It is a difficult world. Here is how parents can raise resilient children Haris Edu

It is a difficult world. Here is how parents can raise resilient children

 Haris Edu

When Devon B. was in the fourth year, the primary school that she frequented in Chatham, NJ, noted the winter conditions about to develop and announced an early dismissal. It was noon and the snowflakes had started to fall, which prompted the school to call Devon’s mother. Could she come and pick up her child? It is normal for Devon to work, the mother said; The house was only half a million school. While the Devon crossed the snow, his mother received a handful of calls from concerned parents. Should she walk alone in this time?

“In situations like this, when there is such a small probability of danger, it is so much better that a child is given this independence,” said Melinda Wenner Moyer, journalist and author of “Hello, Cruel World! Scientific strategies for the education of formidable children in terrifying moments.” These are the opportunities we need to give advice for children. Parents.

Children are better able to face when they learn to be kind to themselves; Auto -compassion results in less anxiety, stress and depression – and more kindness towards others. Resilience, the ability to manage adversity and continue failure or disappointment, is also crucial for children. And understanding the need for rest and recovery prevents children from accepting a state of permanent stress, which erodes well-being. The development of these resources will offer some protection over time against drug abuse and drug addiction, scourges afflict those lacking in adaptation skills.
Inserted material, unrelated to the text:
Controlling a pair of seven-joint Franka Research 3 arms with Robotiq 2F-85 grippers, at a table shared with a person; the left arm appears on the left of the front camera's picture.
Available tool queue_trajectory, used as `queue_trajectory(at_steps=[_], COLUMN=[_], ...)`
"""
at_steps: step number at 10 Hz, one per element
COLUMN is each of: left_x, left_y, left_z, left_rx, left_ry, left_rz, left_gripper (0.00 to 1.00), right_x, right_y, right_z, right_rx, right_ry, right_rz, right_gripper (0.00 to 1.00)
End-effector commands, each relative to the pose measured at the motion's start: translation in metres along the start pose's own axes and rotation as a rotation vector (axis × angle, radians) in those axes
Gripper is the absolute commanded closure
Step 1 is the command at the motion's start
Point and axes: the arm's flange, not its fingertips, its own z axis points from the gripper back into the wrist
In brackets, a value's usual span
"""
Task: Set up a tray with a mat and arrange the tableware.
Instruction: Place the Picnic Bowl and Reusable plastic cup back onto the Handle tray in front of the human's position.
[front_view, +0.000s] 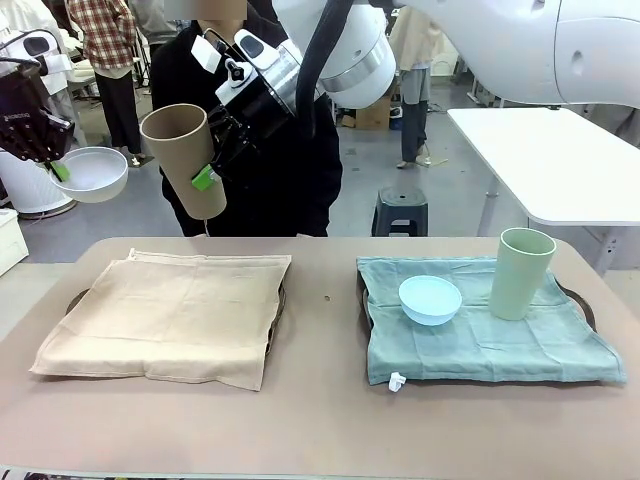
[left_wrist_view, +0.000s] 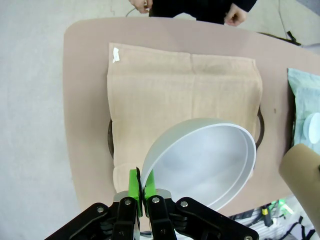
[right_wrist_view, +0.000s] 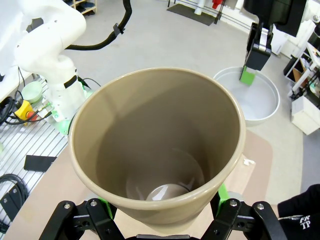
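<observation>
My left gripper (front_view: 57, 168) hangs high over the table's left end, shut on the rim of the white bowl (front_view: 92, 173). From the left wrist, the pads (left_wrist_view: 134, 186) pinch the rim of that bowl (left_wrist_view: 205, 162) above the beige mat (left_wrist_view: 185, 95). My right gripper (front_view: 200, 172) reaches across from the right and holds the tan-brown cup (front_view: 183, 155) tilted in the air in front of the person. The right wrist view looks down into this cup (right_wrist_view: 155, 140), clasped between the fingers (right_wrist_view: 224, 207). The light blue bowl (front_view: 430, 298) and the pale green cup (front_view: 521, 272) stand on the teal mat (front_view: 480, 340).
The beige mat (front_view: 165, 315) covers a dark tray (front_view: 76, 299) on the left, and nothing rests on it. The teal mat lies on a second tray (front_view: 582, 302) on the right. A person in black (front_view: 280, 170) stands at the far edge, hands (left_wrist_view: 235, 17) low.
</observation>
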Motion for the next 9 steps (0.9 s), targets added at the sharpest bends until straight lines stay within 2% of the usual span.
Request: queue_trajectory(at_steps=[1,6,7,8,9], left_x=[-0.001,-0.001,0.000,0.004,0.009], left_y=[0.002,0.002,0.000,0.011,0.016], left_z=[0.002,0.002,0.000,-0.036,-0.075], left_rx=[0.011,0.011,0.000,-0.004,-0.019], left_ry=[-0.016,-0.016,0.000,0.069,0.152], left_rz=[-0.014,-0.014,0.000,-0.047,-0.043], left_gripper=[1.00,1.00,0.96,0.96,0.96], right_x=[0.004,0.004,0.000,-0.030,-0.061], right_y=[-0.005,-0.005,0.000,-0.002,0.001], right_z=[0.002,0.002,0.000,-0.006,-0.014], right_rx=[0.005,0.005,0.000,0.043,0.063], right_ry=[-0.011,-0.011,0.000,-0.042,-0.067], right_rz=[0.011,0.011,0.000,0.041,0.009], right_gripper=[1.00,1.00,0.15,0.15,0.15])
Book jacketWhat can parents do? Give the vocabulary to the children to discuss their feelings and specify that being sad or upset is not an anomaly but part of life, advises Mory. Back up performance pressure and normalize failure by sharing your own difficulties. Avoid jumping at each sign of distress, because children interpret such interventions as a sign of their own incompetence. In addition, go away from the overflight and follow-up of your children, because an excessive parental involvement reduces the motivation of children and undermines academic performance. And to withstand the false notion that the danger hides each turn by allowing your child to take reasonable risks and allowing him to wiggle. Along the way, model the behavior you would promote: demonstrate self-compassion, use substances responsible for a responsibility and do not apologize for having taken a break. Moyer offers much more advice supported by research on the increase in children’s adaptability capacities.

Learning to connect with others is essential, especially since the fractures of American society and online activities supplant interactions in person. Children need help to build compassion and empathy for others and skills in stable relationships, as well as healthy curiosity.